Available data.
++++

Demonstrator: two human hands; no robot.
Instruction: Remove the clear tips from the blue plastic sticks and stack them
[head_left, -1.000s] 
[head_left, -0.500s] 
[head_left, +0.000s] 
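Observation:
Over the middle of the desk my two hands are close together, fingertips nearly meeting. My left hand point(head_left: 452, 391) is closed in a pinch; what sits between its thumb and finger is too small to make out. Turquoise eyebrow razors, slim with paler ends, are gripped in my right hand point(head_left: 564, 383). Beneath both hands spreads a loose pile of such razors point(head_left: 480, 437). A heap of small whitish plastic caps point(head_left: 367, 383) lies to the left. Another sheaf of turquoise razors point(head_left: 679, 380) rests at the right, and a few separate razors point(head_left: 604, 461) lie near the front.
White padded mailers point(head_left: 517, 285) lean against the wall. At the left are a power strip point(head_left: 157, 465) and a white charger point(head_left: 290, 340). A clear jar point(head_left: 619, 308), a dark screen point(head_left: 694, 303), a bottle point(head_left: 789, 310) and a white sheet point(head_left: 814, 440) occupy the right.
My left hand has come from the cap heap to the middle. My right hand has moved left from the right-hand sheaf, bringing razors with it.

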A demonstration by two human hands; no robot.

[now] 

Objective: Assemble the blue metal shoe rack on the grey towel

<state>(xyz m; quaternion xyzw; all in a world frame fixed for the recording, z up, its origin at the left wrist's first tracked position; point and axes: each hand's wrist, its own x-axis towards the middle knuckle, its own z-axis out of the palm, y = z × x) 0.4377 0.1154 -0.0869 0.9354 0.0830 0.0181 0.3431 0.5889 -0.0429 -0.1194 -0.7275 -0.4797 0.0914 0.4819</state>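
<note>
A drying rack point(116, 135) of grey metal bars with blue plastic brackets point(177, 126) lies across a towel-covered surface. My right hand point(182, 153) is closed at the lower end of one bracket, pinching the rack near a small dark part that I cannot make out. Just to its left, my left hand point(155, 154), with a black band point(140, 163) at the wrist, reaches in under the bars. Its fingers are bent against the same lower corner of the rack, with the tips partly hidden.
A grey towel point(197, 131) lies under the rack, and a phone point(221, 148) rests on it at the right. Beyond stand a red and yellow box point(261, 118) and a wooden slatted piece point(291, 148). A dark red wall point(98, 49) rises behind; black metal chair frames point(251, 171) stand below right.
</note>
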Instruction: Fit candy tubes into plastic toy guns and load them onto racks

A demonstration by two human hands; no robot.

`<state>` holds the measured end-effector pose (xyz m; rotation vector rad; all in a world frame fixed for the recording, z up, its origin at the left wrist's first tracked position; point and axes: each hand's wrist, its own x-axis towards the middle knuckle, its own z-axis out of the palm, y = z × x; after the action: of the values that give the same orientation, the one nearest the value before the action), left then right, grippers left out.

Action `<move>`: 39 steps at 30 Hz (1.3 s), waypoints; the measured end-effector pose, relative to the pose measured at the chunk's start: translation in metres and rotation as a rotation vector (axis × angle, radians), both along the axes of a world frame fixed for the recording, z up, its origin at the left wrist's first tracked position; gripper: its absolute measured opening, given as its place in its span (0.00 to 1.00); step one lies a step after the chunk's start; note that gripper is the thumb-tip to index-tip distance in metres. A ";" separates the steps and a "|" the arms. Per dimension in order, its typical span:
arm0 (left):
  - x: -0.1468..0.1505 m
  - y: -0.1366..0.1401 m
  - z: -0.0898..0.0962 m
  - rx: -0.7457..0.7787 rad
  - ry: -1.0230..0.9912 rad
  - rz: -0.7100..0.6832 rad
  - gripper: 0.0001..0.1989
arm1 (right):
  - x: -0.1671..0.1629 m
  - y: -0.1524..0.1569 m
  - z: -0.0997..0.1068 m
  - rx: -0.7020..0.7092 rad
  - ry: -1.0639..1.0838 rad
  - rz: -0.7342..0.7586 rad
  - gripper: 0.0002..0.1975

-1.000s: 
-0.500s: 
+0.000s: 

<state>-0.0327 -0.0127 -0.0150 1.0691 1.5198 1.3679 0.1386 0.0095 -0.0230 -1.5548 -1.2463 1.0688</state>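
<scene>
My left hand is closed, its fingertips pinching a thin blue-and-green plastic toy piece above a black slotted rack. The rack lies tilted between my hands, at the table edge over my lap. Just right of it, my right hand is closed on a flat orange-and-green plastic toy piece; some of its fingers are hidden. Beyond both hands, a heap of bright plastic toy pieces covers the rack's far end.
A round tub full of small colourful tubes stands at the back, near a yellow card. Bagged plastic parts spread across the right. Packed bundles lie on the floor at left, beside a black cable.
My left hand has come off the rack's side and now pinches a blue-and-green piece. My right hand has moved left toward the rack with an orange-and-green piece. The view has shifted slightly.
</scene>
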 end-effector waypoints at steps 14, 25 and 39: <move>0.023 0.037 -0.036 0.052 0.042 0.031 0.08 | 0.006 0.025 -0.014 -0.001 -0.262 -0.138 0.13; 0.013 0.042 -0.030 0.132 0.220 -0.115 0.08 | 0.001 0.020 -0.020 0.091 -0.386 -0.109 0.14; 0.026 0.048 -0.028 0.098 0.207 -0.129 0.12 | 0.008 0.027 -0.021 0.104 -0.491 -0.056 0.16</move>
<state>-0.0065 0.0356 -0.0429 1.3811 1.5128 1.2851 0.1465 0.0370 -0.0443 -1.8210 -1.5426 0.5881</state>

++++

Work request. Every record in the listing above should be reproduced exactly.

Answer for this exercise.
Demonstrator: two human hands; no robot.
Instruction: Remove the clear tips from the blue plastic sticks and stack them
[head_left, -1.000s] 
[head_left, -0.500s] 
[head_left, +0.000s] 
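Observation:
Over the middle of the desk my two hands are close together, fingertips nearly meeting. My left hand point(head_left: 452, 391) is closed in a pinch; what sits between its thumb and finger is too small to make out. Turquoise eyebrow razors, slim with paler ends, are gripped in my right hand point(head_left: 564, 383). Beneath both hands spreads a loose pile of such razors point(head_left: 480, 437). A heap of small whitish plastic caps point(head_left: 367, 383) lies to the left. Another sheaf of turquoise razors point(head_left: 679, 380) rests at the right, and a few separate razors point(head_left: 604, 461) lie near the front.
White padded mailers point(head_left: 517, 285) lean against the wall. At the left are a power strip point(head_left: 157, 465) and a white charger point(head_left: 290, 340). A clear jar point(head_left: 619, 308), a dark screen point(head_left: 694, 303), a bottle point(head_left: 789, 310) and a white sheet point(head_left: 814, 440) occupy the right.
My left hand has come from the cap heap to the middle. My right hand has moved left from the right-hand sheaf, bringing razors with it.
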
A demonstration by two human hands; no robot.

[now] 

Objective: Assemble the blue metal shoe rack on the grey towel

<state>(xyz m; quaternion xyzw; all in a world frame fixed for the recording, z up, its origin at the left wrist's first tracked position; point and axes: each hand's wrist, its own x-axis towards the middle knuckle, its own z-axis out of the palm, y = z × x) 0.4377 0.1154 -0.0869 0.9354 0.0830 0.0181 0.3431 0.5889 -0.0429 -0.1194 -0.7275 -0.4797 0.0914 0.4819</state>
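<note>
A drying rack point(116, 135) of grey metal bars with blue plastic brackets point(177, 126) lies across a towel-covered surface. My right hand point(182, 153) is closed at the lower end of one bracket, pinching the rack near a small dark part that I cannot make out. Just to its left, my left hand point(155, 154), with a black band point(140, 163) at the wrist, reaches in under the bars. Its fingers are bent against the same lower corner of the rack, with the tips partly hidden.
A grey towel point(197, 131) lies under the rack, and a phone point(221, 148) rests on it at the right. Beyond stand a red and yellow box point(261, 118) and a wooden slatted piece point(291, 148). A dark red wall point(98, 49) rises behind; black metal chair frames point(251, 171) stand below right.
</note>
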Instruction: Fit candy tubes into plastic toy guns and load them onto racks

A demonstration by two human hands; no robot.

`<state>` holds the measured end-effector pose (xyz m; rotation vector rad; all in a world frame fixed for the recording, z up, its origin at the left wrist's first tracked position; point and axes: each hand's wrist, its own x-axis towards the middle knuckle, its own z-axis out of the palm, y = z × x; after the action: of the values that give the same orientation, the one nearest the value before the action), left then right, grippers left out.

Action `<move>`: 39 steps at 30 Hz (1.3 s), waypoints; the measured end-effector pose, relative to the pose measured at the chunk's start: translation in metres and rotation as a rotation vector (axis × angle, radians), both along the axes of a world frame fixed for the recording, z up, its origin at the left wrist's first tracked position; gripper: its absolute measured opening, given as its place in its span (0.00 to 1.00); step one lies a step after the chunk's start; note that gripper is the thumb-tip to index-tip distance in metres. A ";" separates the steps and a "|" the arms. Per dimension in order, its typical span:
arm0 (left):
  - x: -0.1468..0.1505 m
  - y: -0.1366..0.1401 m
  - z: -0.0898..0.0962 m
  - rx: -0.7457..0.7787 rad
  - ry: -1.0230..0.9912 rad
  - rz: -0.7100..0.6832 rad
  - gripper: 0.0001..0.1989
arm1 (right):
  - x: -0.1671..0.1629 m
  - y: -0.1524..0.1569 m
  - z: -0.0997..0.1068 m
  - rx: -0.7020..0.7092 rad
  - ry: -1.0639..1.0838 rad
  - rz: -0.7342..0.7586 rad
  - gripper: 0.0002..0.1975

-1.000s: 
-0.500s: 
+0.000s: 

<state>-0.0327 -0.0127 -0.0150 1.0691 1.5198 1.3679 0.1386 0.0095 -0.0230 -1.5548 -1.2463 1.0688</state>
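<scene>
My left hand is closed, its fingertips pinching a thin blue-and-green plastic toy piece above a black slotted rack. The rack lies tilted between my hands, at the table edge over my lap. Just right of it, my right hand is closed on a flat orange-and-green plastic toy piece; some of its fingers are hidden. Beyond both hands, a heap of bright plastic toy pieces covers the rack's far end.
A round tub full of small colourful tubes stands at the back, near a yellow card. Bagged plastic parts spread across the right. Packed bundles lie on the floor at left, beside a black cable.
My left hand has come off the rack's side and now pinches a blue-and-green piece. My right hand has moved left toward the rack with an orange-and-green piece. The view has shifted slightly.
</scene>
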 end-effector waypoints at steps 14, 25 and 39: <move>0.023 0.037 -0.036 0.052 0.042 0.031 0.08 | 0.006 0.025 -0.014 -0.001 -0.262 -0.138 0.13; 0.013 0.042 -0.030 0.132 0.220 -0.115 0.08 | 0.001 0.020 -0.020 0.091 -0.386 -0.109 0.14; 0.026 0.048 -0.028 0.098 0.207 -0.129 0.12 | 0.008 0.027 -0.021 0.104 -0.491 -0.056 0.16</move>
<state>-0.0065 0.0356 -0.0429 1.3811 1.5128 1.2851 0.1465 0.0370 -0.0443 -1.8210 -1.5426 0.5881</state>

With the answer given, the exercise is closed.